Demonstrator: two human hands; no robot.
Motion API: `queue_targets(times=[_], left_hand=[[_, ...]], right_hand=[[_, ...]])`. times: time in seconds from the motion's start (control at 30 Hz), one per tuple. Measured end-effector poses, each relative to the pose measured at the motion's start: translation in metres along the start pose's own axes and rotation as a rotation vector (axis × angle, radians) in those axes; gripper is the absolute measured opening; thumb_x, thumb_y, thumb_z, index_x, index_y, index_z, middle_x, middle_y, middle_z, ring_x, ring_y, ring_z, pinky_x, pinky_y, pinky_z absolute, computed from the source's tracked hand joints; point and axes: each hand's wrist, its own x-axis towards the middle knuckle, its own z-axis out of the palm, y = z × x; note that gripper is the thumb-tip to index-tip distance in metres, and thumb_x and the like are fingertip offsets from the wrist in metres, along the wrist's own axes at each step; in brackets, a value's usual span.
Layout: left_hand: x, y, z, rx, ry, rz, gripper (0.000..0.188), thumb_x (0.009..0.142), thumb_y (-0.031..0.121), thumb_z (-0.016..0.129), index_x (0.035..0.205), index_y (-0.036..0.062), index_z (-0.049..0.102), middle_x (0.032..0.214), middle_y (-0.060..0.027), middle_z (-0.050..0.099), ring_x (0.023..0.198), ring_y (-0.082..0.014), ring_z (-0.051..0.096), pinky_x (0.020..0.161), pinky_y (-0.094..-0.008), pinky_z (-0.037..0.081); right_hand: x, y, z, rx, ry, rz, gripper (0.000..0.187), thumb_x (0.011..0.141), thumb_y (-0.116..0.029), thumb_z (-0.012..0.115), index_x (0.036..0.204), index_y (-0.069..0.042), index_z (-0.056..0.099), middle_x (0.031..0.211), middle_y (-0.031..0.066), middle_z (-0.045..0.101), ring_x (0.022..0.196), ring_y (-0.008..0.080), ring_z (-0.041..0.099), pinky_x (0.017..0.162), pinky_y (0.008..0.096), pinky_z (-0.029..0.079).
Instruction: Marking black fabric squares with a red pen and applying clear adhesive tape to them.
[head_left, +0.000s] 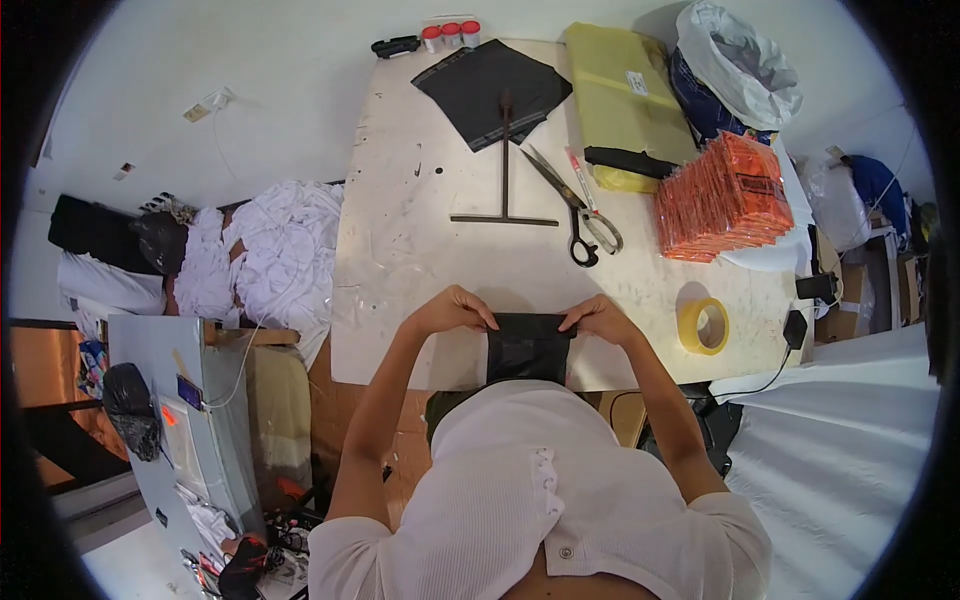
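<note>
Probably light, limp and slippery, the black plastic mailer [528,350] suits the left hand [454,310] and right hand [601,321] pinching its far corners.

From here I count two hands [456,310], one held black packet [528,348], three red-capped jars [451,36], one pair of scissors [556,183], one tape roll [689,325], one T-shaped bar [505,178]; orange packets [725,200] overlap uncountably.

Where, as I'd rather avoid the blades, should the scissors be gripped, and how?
Probably by the handle loops, coming from the person's side: the scissors lie on the table with their finger openings toward the person and the blades pointing away to the left. The right hand is nearer, but it is pinching the black pouch.
</note>
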Motion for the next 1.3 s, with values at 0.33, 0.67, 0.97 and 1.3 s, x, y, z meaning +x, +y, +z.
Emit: queue_targets(times=[0.33,0.67,0.97,1.3], left_hand=[[-0.003,-0.015,0.057,-0.224,0.508,-0.052,0.023,0.084,0.009,0.062,0.07,0.0064,0.044,0.07,0.0018,0.047,0.064,-0.0063,0.044,0.057,-0.0203,0.04],[-0.005,-0.031,0.079,-0.217,0.652,0.297,0.006,0.085,0.003,0.06,0.09,0.0039,0.059,0.082,-0.001,0.055,0.074,-0.007,0.048,0.068,-0.0206,0.04],[-0.014,-0.03,0.083,-0.146,0.617,0.176,0.016,0.085,0.003,0.059,0.1,0.0034,0.066,0.09,-0.0012,0.059,0.083,-0.0079,0.053,0.073,-0.0205,0.044],[-0.003,-0.026,0.088,-0.635,0.732,0.172,0.02,0.083,0.005,0.062,0.103,0.0019,0.063,0.092,-0.0022,0.061,0.081,-0.0085,0.053,0.073,-0.02,0.042]], right_hand=[[0.002,0.007,-0.003,-0.115,0.006,-0.063,0.027,0.065,0.014,0.049,0.077,0.001,0.069,0.093,0.0107,0.067,0.087,0.0171,0.061,0.075,0.0251,0.048],[-0.019,-0.004,0.013,0.227,0.131,0.012,0.016,0.079,0.001,0.053,0.091,0.003,0.064,0.097,0.0122,0.063,0.09,0.0178,0.06,0.078,0.0287,0.048],[-0.018,0.007,0.046,0.363,0.509,0.159,0.018,0.083,-0.023,0.064,0.083,-0.008,0.054,0.08,0.0004,0.059,0.069,0.0114,0.059,0.066,0.0264,0.048],[-0.012,-0.001,0.058,0.443,0.562,0.136,0.015,0.079,-0.016,0.069,0.076,-0.011,0.056,0.071,-0.0027,0.056,0.063,0.0087,0.055,0.062,0.0241,0.047]])
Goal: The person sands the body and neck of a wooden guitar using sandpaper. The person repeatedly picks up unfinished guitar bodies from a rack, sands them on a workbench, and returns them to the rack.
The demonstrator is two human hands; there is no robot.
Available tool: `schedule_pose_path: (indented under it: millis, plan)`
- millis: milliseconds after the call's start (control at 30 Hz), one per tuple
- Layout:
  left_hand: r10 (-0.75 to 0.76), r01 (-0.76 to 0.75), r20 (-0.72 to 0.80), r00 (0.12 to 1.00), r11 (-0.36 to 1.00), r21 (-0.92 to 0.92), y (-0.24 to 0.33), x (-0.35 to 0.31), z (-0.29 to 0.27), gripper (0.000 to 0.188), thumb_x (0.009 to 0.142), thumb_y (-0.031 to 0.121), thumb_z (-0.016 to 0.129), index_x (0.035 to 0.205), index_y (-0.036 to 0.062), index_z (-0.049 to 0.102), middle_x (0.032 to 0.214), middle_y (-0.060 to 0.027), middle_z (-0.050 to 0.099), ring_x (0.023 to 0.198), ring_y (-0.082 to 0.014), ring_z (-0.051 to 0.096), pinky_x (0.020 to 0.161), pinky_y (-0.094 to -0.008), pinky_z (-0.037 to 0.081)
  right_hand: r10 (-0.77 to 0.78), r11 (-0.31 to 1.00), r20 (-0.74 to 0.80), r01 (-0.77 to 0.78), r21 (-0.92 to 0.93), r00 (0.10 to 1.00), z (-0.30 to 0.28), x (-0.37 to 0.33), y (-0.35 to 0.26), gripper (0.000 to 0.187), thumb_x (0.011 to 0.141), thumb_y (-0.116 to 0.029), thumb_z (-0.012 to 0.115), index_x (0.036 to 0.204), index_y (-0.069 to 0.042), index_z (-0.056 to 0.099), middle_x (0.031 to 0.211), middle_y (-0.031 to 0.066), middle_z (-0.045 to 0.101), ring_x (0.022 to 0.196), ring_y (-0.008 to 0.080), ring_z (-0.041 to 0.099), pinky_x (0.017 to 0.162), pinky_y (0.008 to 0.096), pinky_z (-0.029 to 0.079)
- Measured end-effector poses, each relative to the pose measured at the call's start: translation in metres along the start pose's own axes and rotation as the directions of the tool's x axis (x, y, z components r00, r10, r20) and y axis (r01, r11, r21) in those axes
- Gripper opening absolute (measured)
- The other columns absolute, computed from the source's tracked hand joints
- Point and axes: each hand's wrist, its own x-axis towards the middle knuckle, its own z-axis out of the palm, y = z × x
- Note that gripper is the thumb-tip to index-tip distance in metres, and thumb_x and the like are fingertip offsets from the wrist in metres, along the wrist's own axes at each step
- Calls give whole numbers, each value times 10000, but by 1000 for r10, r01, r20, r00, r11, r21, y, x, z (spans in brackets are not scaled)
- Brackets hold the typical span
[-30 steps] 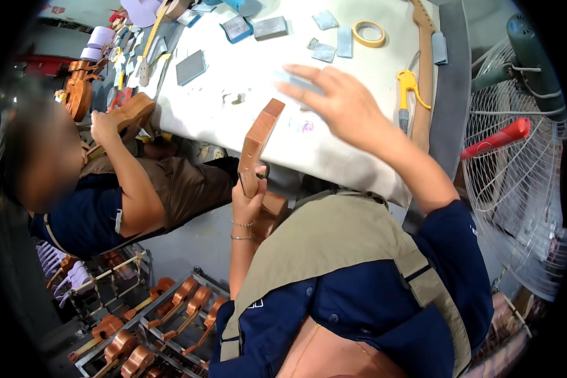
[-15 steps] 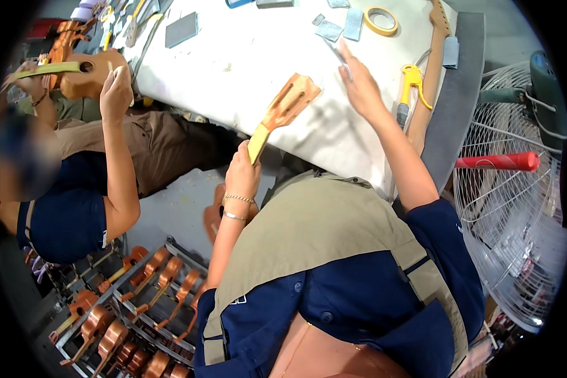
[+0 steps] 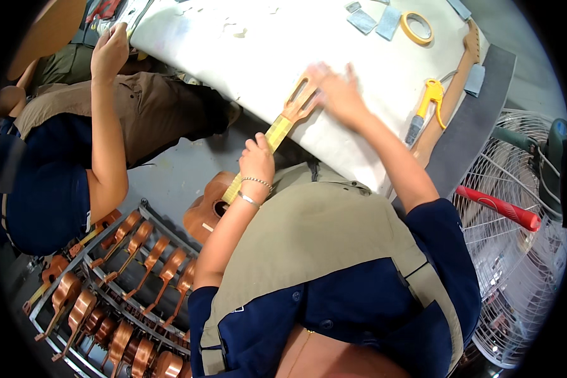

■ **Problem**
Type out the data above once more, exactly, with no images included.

■ **Result of this task**
Demonstrator: two human hands; no robot.
Motion API: `queue_targets(times=[_], left_hand=[[_, ...]], right_hand=[[_, ...]])`. times: time in seconds from the motion's start (control at 30 Hz), one per tuple. Measured end-effector poses, each relative to the pose measured at the motion's start: translation in metres along the start pose's own axes and rotation as a rotation vector (axis × angle, radians) in those axes; gripper is the absolute measured opening; thumb_x, thumb_y, thumb_z, index_x, index_y, index_z, middle_x, middle_y, middle_z, ring_x, ring_y, ring_z, pinky_x, pinky_y, pinky_z absolute, computed from the source's tracked hand joints; point and axes: each hand's wrist, its own x-axis towards the middle knuckle, its own z-axis out of the palm, y = z × x; note that gripper is the thumb-tip to index-tip distance in metres, and thumb_x and the like are fingertip offsets from the wrist in metres, along the wrist's own axes at each step; in brackets, a value's usual span.
Layout: left_hand: x, y, z, rx, ry, rz, gripper (0.000..0.188), thumb_x (0.009..0.142), thumb_y (-0.031..0.121), thumb_z (-0.016..0.129), index_x (0.035..0.205), index_y (-0.036..0.062), index_z (-0.049..0.102), middle_x (0.032..0.214), middle_y (-0.060..0.027), middle_z (-0.050..0.099), ring_x (0.023..0.198), ring_y (-0.082..0.014), ring_z (-0.051..0.096), pinky_x (0.020..0.161), pinky_y (-0.094..-0.008), pinky_z (-0.037..0.081); right_hand: x, y, z, rx, ry, rz, gripper (0.000..0.187), thumb_x (0.011..0.141), thumb_y (-0.116..0.029), thumb_z (-0.012..0.115), index_x (0.036..0.204), index_y (-0.069..0.042), index_z (-0.056..0.099), middle_x (0.031..0.211), middle_y (-0.031..0.066), middle_z (-0.045..0.101), ring_x (0.022..0.196), ring_y (-0.008..0.080), ring_z (-0.041..0.099), pinky_x (0.017..0.162), pinky_y (0.008..0.096), pinky_z (-0.029..0.079).
Instruction: Marking black fabric squares with a red pen and applying clear adhesive tape to them.
[head_left, +0.000s] 
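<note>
Probably light, limp and slippery, the black plastic mailer [528,350] suits the left hand [454,310] and right hand [601,321] pinching its far corners.

From here I count two hands [456,310], one held black packet [528,348], three red-capped jars [451,36], one pair of scissors [556,183], one tape roll [689,325], one T-shaped bar [505,178]; orange packets [725,200] overlap uncountably.

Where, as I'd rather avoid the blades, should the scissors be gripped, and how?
Probably by the handle loops, coming from the person's side: the scissors lie on the table with their finger openings toward the person and the blades pointing away to the left. The right hand is nearer, but it is pinching the black pouch.
</note>
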Motion for the next 1.3 s, with values at 0.33, 0.67, 0.97 and 1.3 s, x, y, z meaning +x, +y, +z.
Emit: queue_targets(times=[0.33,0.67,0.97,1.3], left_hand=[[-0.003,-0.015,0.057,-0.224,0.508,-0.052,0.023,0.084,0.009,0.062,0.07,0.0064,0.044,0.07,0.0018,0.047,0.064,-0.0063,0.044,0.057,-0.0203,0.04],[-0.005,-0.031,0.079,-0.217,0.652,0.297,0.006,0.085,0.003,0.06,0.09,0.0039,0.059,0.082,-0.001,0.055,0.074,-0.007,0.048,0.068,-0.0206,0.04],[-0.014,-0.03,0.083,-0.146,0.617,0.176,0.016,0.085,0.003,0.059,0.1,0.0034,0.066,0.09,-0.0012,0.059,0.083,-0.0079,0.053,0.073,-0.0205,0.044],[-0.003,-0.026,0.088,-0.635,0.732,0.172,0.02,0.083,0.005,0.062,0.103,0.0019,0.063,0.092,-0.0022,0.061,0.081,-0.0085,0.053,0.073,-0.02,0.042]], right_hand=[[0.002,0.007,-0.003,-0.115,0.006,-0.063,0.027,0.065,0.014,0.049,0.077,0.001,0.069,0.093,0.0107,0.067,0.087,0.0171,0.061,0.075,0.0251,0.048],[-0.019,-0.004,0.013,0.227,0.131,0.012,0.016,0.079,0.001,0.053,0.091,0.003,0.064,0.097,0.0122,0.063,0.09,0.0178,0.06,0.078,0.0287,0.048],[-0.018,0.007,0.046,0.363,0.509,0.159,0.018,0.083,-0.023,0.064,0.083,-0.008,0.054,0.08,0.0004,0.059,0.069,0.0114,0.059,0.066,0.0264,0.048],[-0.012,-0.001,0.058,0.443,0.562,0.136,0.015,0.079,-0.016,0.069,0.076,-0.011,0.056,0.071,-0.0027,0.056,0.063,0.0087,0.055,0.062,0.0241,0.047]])
Goal: The person sands the body and neck of a wooden guitar using sandpaper. The person repeatedly picks up unfinished guitar bodies from a rack, sands them on a workbench, and returns them to the rack.
The demonstrator is two human hands; there is no robot.
Available tool: `schedule_pose_path: (indented under it: millis, plan)`
- millis: milliseconds after the call's start (control at 30 Hz), one per tuple
- Layout:
  left_hand: r10 (-0.75 to 0.76), r01 (-0.76 to 0.75), r20 (-0.72 to 0.80), r00 (0.12 to 1.00), r11 (-0.36 to 1.00), r21 (-0.92 to 0.92), y (-0.24 to 0.33), x (-0.35 to 0.31), z (-0.29 to 0.27), gripper (0.000 to 0.188), thumb_x (0.009 to 0.142), thumb_y (-0.031 to 0.121), thumb_z (-0.016 to 0.129), index_x (0.035 to 0.205), index_y (-0.036 to 0.062), index_z (-0.049 to 0.102), middle_x (0.032 to 0.214), middle_y (-0.060 to 0.027), middle_z (-0.050 to 0.099), ring_x (0.023 to 0.198), ring_y (-0.082 to 0.014), ring_z (-0.051 to 0.096), pinky_x (0.020 to 0.161), pinky_y (-0.094 to -0.008), pinky_z (-0.037 to 0.081)
  right_hand: r10 (-0.77 to 0.78), r11 (-0.31 to 1.00), r20 (-0.74 to 0.80), r01 (-0.77 to 0.78), r21 (-0.92 to 0.93), r00 (0.10 to 1.00), z (-0.30 to 0.28), x (-0.37 to 0.33), y (-0.35 to 0.26), gripper (0.000 to 0.187), thumb_x (0.011 to 0.141), thumb_y (-0.116 to 0.029), thumb_z (-0.012 to 0.115), index_x (0.036 to 0.204), index_y (-0.069 to 0.042), index_z (-0.056 to 0.099), middle_x (0.031 to 0.211), middle_y (-0.031 to 0.066), middle_z (-0.045 to 0.101), ring_x (0.022 to 0.196), ring_y (-0.008 to 0.080), ring_z (-0.041 to 0.099), pinky_x (0.017 to 0.162), pinky_y (0.008 to 0.096), pinky_z (-0.029 to 0.079)
- Measured end-effector poses, each relative to the pose measured at the call's start: translation in metres along the start pose's own axes and rotation as the directions of the tool's x axis (x, y, z components r00, r10, r20) and y axis (r01, r11, r21) in those axes
- Gripper opening absolute (measured)
- The other columns absolute, computed from the source's tracked hand joints
- Point and axes: each hand's wrist, its own x-axis towards the middle knuckle, its own z-axis out of the palm, y = z × x
- Note that gripper is the thumb-tip to index-tip distance in metres, and thumb_x and the like are fingertip offsets from the wrist in metres, along the wrist's own axes at each step
- Calls give whole numbers, each value times 10000, but by 1000 for r10, r01, r20, r00, r11, r21, y, x, z (spans in brackets are not scaled)
- Brackets hold the typical span
[-30 steps] 
[-15 steps] 
[+0 steps] 

What was asked for in the exercise is now done.